● **Information shown**
* * *

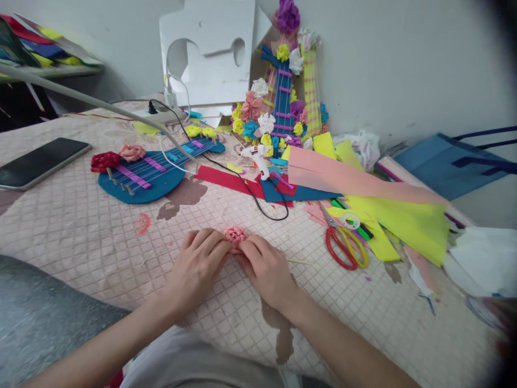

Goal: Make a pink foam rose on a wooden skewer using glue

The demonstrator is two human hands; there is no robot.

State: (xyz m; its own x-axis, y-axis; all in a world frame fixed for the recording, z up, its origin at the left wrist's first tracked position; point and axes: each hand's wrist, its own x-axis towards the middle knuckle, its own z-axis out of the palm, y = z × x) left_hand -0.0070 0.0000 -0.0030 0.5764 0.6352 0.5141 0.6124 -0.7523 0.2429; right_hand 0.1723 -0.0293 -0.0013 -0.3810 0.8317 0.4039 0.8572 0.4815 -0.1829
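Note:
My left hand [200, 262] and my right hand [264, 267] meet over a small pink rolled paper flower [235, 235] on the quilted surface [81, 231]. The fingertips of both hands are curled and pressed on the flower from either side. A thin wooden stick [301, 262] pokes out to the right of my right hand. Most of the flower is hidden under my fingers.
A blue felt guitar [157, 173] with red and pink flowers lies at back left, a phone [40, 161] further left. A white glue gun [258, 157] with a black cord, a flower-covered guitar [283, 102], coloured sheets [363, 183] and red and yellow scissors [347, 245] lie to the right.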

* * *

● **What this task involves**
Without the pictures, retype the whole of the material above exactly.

● **Output for this exercise**
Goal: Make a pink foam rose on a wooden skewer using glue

The demonstrator is two human hands; there is no robot.

State: (xyz m; its own x-axis, y-axis; all in a world frame fixed for the recording, z up, its origin at the left wrist's first tracked position; point and axes: each hand's wrist, its own x-axis towards the middle knuckle, its own z-axis out of the palm, y = z × x) left_hand -0.0070 0.0000 -0.0030 0.5764 0.6352 0.5141 0.6124 -0.7523 0.2429; right_hand 0.1723 -0.0293 -0.0013 -0.3810 0.8317 0.4039 0.8572 0.4815 -0.1829
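Note:
My left hand [200, 262] and my right hand [264, 267] meet over a small pink rolled paper flower [235, 235] on the quilted surface [81, 231]. The fingertips of both hands are curled and pressed on the flower from either side. A thin wooden stick [301, 262] pokes out to the right of my right hand. Most of the flower is hidden under my fingers.
A blue felt guitar [157, 173] with red and pink flowers lies at back left, a phone [40, 161] further left. A white glue gun [258, 157] with a black cord, a flower-covered guitar [283, 102], coloured sheets [363, 183] and red and yellow scissors [347, 245] lie to the right.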

That is the entire output.